Everything from the line containing "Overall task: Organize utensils" through the line containing "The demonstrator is" should be repeated exactly, and nothing else from the data.

* [Records supplied]
▬▬▬
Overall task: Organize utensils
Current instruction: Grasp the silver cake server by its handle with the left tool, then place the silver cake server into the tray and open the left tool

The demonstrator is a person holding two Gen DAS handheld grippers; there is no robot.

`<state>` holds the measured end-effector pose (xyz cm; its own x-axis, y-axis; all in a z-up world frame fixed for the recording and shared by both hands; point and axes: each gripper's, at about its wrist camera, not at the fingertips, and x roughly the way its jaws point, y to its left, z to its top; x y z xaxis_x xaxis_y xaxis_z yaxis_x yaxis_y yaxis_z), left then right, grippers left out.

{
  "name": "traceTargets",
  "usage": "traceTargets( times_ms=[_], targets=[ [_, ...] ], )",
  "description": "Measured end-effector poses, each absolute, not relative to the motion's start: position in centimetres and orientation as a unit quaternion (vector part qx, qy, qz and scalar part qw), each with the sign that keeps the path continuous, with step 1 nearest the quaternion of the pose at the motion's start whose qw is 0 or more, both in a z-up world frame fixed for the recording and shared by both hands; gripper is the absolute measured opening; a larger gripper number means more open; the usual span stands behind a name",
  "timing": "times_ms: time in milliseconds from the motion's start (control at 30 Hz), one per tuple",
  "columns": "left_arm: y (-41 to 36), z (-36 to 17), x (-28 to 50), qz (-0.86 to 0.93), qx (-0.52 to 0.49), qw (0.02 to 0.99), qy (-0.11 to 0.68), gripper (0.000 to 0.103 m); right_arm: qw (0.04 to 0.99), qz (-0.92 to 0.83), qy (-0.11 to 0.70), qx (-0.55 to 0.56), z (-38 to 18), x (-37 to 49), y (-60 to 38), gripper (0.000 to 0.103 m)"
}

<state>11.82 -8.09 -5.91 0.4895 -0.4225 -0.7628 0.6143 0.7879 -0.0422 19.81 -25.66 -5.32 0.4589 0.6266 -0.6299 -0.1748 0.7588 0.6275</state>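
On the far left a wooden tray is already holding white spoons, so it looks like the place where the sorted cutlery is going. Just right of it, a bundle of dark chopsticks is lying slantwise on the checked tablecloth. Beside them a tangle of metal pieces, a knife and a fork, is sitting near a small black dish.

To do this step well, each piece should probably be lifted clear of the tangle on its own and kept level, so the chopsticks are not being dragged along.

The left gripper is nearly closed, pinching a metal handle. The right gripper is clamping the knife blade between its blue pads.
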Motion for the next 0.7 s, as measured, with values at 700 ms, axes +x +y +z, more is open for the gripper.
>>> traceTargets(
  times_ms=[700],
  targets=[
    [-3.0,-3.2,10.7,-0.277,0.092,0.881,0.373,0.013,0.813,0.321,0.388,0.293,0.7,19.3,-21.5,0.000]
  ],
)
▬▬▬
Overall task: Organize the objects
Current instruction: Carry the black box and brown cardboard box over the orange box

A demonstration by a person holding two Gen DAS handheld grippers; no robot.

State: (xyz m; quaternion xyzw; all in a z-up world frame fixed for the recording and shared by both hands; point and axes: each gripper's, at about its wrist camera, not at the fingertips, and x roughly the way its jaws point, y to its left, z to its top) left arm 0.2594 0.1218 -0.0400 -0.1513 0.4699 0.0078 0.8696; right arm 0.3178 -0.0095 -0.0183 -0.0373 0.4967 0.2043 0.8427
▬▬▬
* [Response for this exercise]
Overall task: Organize utensils
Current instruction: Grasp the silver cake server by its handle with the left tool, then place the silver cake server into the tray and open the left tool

The demonstrator is a person holding two Gen DAS handheld grippers; there is no robot.

There is no more output for this exercise.